Admitting Her Part in His Adultery

Admitting Her Part in His Adultery

This is an email a woman wrote to me. She gave me permission to share it.

I follow your main page The Transformed Wife. I saw your post teaching women how to handle it when their husbands are committing adultery. My husband committed adultery last year with a girl ten years younger than us. I believe it happened because I was quarrelsome, and I wasn’t letting my husband lead. I believe I did play a part and drove him away because I was never in a good mood when he came home. I wasn’t always a kind person, and I always created tension with his family because he grew up from a split home whereas I did not.

The adultery opened both of our eyes. I relied heavily on God during my dark hours. Even when things weren’t going my way and I knew he was doing something fishy, I still prayed. I started reading your books and reading “Love Dare” and implementing everything that I’ve learned, even when my husband was unkind to me. I began submitting to him and loving him during that time.

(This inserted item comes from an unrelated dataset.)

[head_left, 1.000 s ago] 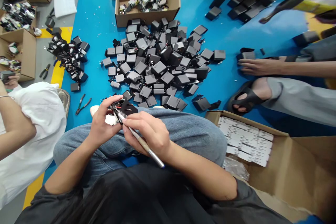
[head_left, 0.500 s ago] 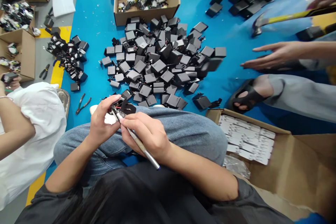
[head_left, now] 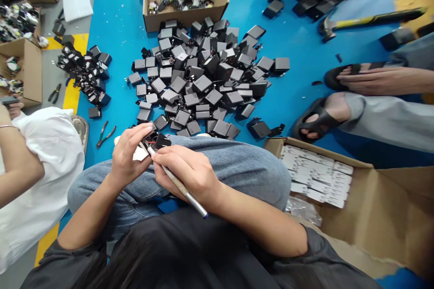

The affair lasted two and a half months. We are still married and healing. I put his needs above mine. I now get along with both sides of his family and just stay out of the drama. I let my husband vent to me about his family and say nothing harmful. So much changed within a year, Lori, and I can’t thank you and your teachings enough. Because of this, we will be renewing our vows hopefully next year. My husband still isn’t saved, but I continue to pray to God about it. He’s done so many things for me in the last year, and I’m so grateful for it.

My advice for those women in the same situation is to pray like your life depends on it. What their husbands are going through like mine is a spiritual battle. Satan hates marriages and will do anything to destroy them. He tried to destroy mine and wasn’t successful nor will he ever be. I’m not a perfect Christian by any means. I still have a lot of work to do, but I’m working on it. I just know how much God doesn’t like divorce and I stand by that, so I fought for my marriage by earnestly and consistently praying to God and reading His Word.

Many women are mocked for staying and are called weak. These women that stay and fight for the marriages need to know that they are far from being weak. They are strong, more than they know; for God gave them that strength. I will also say it depends on the situation. If a partner is a continuous serial cheater and seeks no help, I wouldn’t know how to advise to that. I’ve seen testimonies of some men changing from that but not many. I just know how to help women that choose to stay, and it’s by submitting to their husbands as God commands in 1 Peter 3:1,2.

My husband admitted to me that my attitude was a big issue for him, and I would put him under so much pressure when it wasn’t needed. Since then, our marriage has been wonderful, and I owe it to God. I’ll pray for those marriages that are going through it. I’m just against divorce and love to see things change for the good. My generation and younger are getting worse and worse.

I will say I don’t necessarily agree with people who always pin it on a spouse and say it’s all their fault. I disagree because I felt like I drove mine away but fortunately, he came back. I apologize for the rambling. I just saw your on this topic, and I had to message you about it. Again, thank you for all you do.

Likewise, ye wives, be in subjection to your own husbands; that, if any obey not the word, they also may without the word be won by the conversation of the wives; While they behold your chaste conversation coupled with fear.